Whole Sweet Life

Whole30: 13

Posted on: October 31, 2011

I really needed this super mellow weekend, and I’m sad that it is quickly coming to a close.  We basically bummed around in our pi’s the whole time, slept till 10am both mornings, and caught up on some TV watching.  The next two weekends are going to be busy for me as I am going to be out of town visiting friends from Fri-Sun both weekends.  Originally when I had planned on doing a Whole30 I almost didn’t start it  (again) because I knew I wouldn’t be home every weekend.  But, then I figured that there was no good a time as the present, and that if I waited another month then I would regret it.  I do have to say I am feeling much less anxious about these coming trips now that I am almost 2 weeks in.  Plus I will have another 4 days or so under my belt before I am away from home.

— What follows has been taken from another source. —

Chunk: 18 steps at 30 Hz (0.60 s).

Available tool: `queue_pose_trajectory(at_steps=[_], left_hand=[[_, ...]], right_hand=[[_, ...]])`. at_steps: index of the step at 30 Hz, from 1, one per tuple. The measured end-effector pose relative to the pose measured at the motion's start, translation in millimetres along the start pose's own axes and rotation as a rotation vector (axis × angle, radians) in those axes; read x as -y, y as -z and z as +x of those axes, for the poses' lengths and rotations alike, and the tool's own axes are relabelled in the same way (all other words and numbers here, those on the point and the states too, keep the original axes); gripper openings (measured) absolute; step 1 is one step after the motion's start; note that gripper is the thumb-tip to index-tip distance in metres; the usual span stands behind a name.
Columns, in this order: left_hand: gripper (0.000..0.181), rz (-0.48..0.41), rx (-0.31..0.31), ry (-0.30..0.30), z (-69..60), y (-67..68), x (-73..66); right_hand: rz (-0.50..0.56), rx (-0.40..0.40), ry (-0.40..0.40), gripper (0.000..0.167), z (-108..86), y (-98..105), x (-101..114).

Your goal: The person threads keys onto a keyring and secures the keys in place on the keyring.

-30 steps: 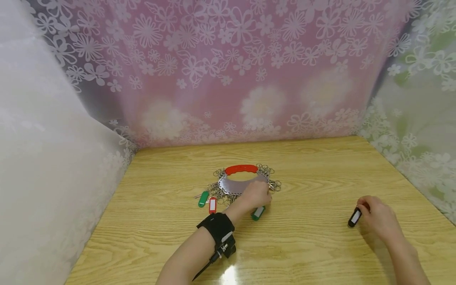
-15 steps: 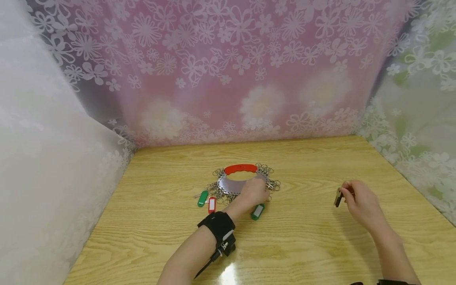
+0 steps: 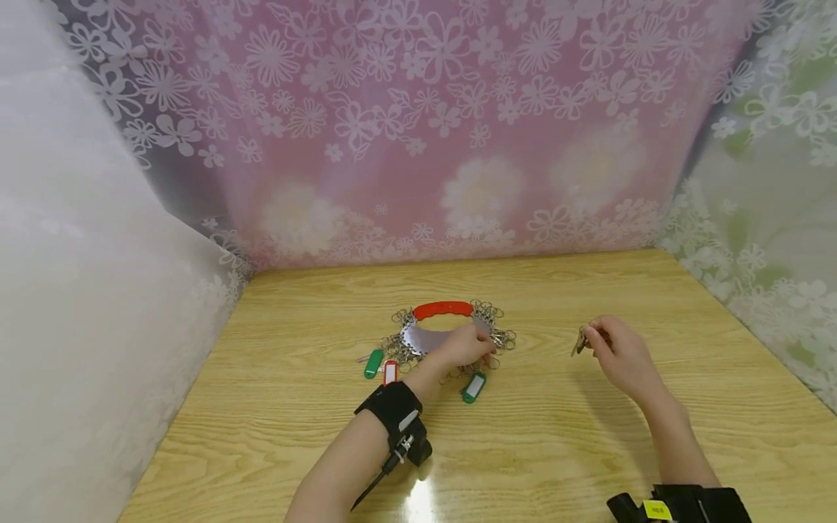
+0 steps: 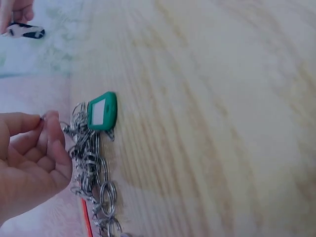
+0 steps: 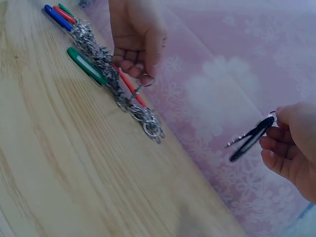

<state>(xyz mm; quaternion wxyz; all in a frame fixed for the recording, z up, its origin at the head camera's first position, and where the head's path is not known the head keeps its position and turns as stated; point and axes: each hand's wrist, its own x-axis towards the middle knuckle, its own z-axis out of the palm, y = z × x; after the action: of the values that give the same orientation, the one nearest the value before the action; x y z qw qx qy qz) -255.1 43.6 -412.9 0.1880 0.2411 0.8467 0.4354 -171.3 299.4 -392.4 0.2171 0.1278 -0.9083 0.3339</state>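
Observation:
A metal key-ring holder [image 3: 418,340] with a red handle [image 3: 443,310] and many split rings lies on the table. My left hand [image 3: 467,345] is over its right side, pinching one metal split ring [image 5: 148,80] between thumb and finger. To the right, raised above the table, my right hand [image 3: 617,356] pinches the ring of a black key tag [image 5: 251,142] with a key [image 5: 236,141] hanging beside it. A green key tag [image 3: 474,387] lies in front of the holder. Another green tag [image 3: 373,363] and a red tag [image 3: 390,372] lie at its left.
A blue tag [image 5: 58,19] shows at the holder's far end in the right wrist view. The wooden table [image 3: 523,450] is bordered by a pink flowered cloth [image 3: 405,189] behind and pale cloths at the sides. Both wrists wear black camera straps [image 3: 392,414].
My right hand has moved left and farther forward with the black key tag, toward the holder. My left hand has stayed at the holder, its fingers shifting slightly.

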Motion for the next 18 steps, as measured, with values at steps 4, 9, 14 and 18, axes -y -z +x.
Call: queue_pose_trajectory(at_steps=[4, 9, 14, 18], left_hand=[[0.025, -0.157, 0.04, 0.043, 1.3, 4.2, 2.3], [0.024, -0.243, 0.041, 0.087, 3.3, 4.9, 5.8], [0.025, -0.273, 0.021, 0.108, 3.5, 4.6, 6.1], [0.024, -0.244, 0.002, 0.109, 3.1, 4.0, 5.2]], right_hand=[[0.145, -0.019, -0.07, 0.019, 5.7, -15, -3], [0.605, 0.007, -0.212, 0.031, 11.0, -28, -4], [0.862, 0.133, -0.373, 0.034, 14.3, -38, -7], [0.781, 0.253, -0.469, 0.036, 15.9, -51, -7]])
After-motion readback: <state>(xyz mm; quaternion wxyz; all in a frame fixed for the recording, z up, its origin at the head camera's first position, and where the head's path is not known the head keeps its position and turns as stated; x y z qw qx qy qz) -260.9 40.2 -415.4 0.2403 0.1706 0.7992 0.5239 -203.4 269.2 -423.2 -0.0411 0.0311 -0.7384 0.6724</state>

I had a nice cookstravaganza this weekend and made large quantities of meatloaf and chili, and roasted a chicken.  I would have mad more if we were going to be home into next weekend, and I do have some more good quality meat in the freezer that I can throw into the crock pot this week if we need another meal.  Plus a new burger place opened up by us that my husband really wants to try.

B/L (eaten at 11am): 2 eggs in coconut oil, bacon, avocado

S: banana with almond/coconut butter

D: Chili (from Make it Paleo – was super delicious, and what an awesome book!), roasted broccoli in coconut oil

Again, my appetite isn’t as big as usual, and I’m hoping it will stay that way for when I am out of town.  I felt the slight urge to exercise this weaken (have never been a super huge fan), but alas I figured I would ride out these last two days of sniffles (pretty much gone now) and hang in my pjs.  I’m glad that I have meals cooked for at least the next 2 days or so, which means I can try to do a little exercise when I get home from work this week.  I really don’t like the gym atmosphere, so I am going to take some cues from some of the books I’ve been reading regarding some basic movements that I can do in my living room.  It is still hard to snap out of the feeling that I won’t lose weight if I don’t exercise every day (now I know how not true this is), and focus more on the way it is making me feel stronger.  I have been feeling a bit winded by the massive amounts of stairs I need to climb both at work and on my commute to work, and really won’t want to be feeling that way.  I told myself that I would only start exercising again (I do walk about an hour a day to and from work and walk a lot / climb a lot of stairs at my job, it’s not a desk job) when my body told me it was ready, and I think I might be feeling the urge now, surprisingly enough).

Other changes I have been noticing:

-yesterday was the first day I felt myself saying “wow, I am finally starting to feel really good”, including feeling more optimistic about things in general (some life things are up in the air right now and it’s easy for me to feel anxious about them)

-I’m not really feeling many sugar cravings which is awesome – there is a lot of candy at work (and will get worse with the upcoming holiday season), and I am starting to believe that I will be able to get through it unscathed

-I found myself thinking the other day that maybe I won’t reintroduce dairy into my diet (if at all?) after these 30 days (with the exception of maybe some Kerrygold butter here and there) since I am not really missing it at all

So, the bottom line is that I am feeling good and am going to just keep on keeping on.  I feel somewhat in control of food, maybe for the first time in my life. I don’t wan’t this feeling to go away.